Task statement: Your answer should show every line of the material below that includes "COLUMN".

==================================================

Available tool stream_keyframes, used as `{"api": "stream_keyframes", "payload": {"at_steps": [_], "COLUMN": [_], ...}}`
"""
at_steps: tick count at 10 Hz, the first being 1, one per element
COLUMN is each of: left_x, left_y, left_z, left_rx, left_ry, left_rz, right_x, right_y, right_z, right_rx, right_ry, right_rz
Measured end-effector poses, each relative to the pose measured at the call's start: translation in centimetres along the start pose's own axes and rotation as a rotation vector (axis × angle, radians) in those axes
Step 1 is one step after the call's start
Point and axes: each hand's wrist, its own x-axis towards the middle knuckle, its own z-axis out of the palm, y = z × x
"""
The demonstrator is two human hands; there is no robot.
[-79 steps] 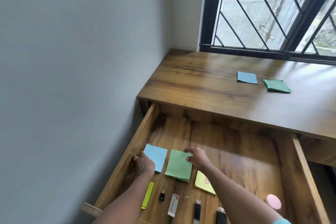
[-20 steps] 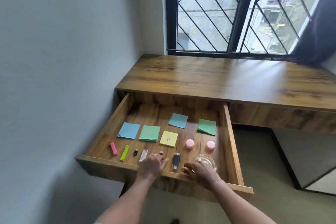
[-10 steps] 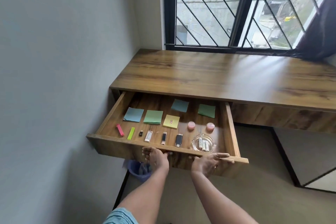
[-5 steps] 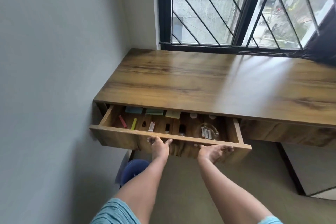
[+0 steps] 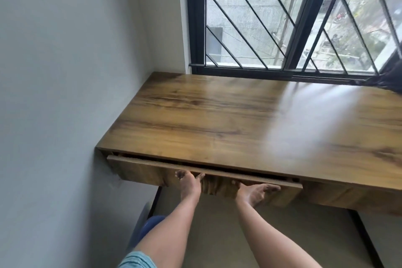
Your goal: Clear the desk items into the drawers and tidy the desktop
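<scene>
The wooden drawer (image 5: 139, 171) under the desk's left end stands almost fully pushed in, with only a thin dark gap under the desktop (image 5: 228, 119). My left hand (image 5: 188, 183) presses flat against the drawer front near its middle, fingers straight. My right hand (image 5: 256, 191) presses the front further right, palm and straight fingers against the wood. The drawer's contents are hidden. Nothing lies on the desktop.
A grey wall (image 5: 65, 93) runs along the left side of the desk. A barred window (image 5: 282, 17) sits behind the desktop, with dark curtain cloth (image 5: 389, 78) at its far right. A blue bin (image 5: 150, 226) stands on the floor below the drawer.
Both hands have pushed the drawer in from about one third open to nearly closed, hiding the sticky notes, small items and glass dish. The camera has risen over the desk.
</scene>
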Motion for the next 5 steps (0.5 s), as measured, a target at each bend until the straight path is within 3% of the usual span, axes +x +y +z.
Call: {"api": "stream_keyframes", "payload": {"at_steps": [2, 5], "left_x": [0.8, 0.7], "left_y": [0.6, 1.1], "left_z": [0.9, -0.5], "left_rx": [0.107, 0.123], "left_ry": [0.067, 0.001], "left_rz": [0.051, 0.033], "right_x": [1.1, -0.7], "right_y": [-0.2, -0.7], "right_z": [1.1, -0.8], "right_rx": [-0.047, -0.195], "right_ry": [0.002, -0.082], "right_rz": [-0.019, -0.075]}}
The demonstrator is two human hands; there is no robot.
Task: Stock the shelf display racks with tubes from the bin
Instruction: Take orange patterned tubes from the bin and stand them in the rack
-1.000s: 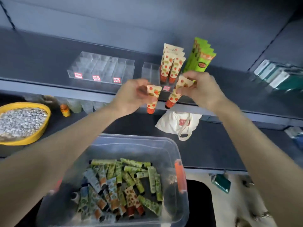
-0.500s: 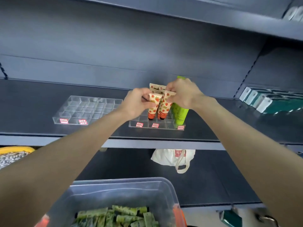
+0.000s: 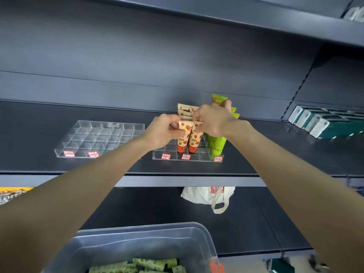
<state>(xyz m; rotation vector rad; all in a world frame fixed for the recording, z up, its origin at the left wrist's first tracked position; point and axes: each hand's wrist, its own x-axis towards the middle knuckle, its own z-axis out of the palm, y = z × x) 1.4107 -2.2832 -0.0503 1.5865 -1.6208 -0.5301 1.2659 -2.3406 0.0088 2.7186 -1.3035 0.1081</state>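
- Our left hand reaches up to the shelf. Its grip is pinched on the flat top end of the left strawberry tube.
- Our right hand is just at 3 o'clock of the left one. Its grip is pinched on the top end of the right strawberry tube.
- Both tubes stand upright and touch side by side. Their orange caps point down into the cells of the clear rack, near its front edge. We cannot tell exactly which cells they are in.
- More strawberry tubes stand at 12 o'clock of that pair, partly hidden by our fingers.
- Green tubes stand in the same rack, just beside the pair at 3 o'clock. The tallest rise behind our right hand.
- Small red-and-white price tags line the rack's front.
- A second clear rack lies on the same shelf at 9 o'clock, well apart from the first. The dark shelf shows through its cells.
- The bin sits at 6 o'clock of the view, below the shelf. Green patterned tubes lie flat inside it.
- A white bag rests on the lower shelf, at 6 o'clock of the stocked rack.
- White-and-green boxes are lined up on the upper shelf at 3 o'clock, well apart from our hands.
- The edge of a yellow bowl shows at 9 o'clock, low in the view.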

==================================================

Response area:
Available tool stream_keyframes, used as `{"api": "stream_keyframes", "payload": {"at_steps": [_], "COLUMN": [_], ...}}`
COLUMN is each of: left_x, left_y, left_z, left_rx, left_ry, left_rz, right_x, right_y, right_z, right_rx, right_ry, right_rz

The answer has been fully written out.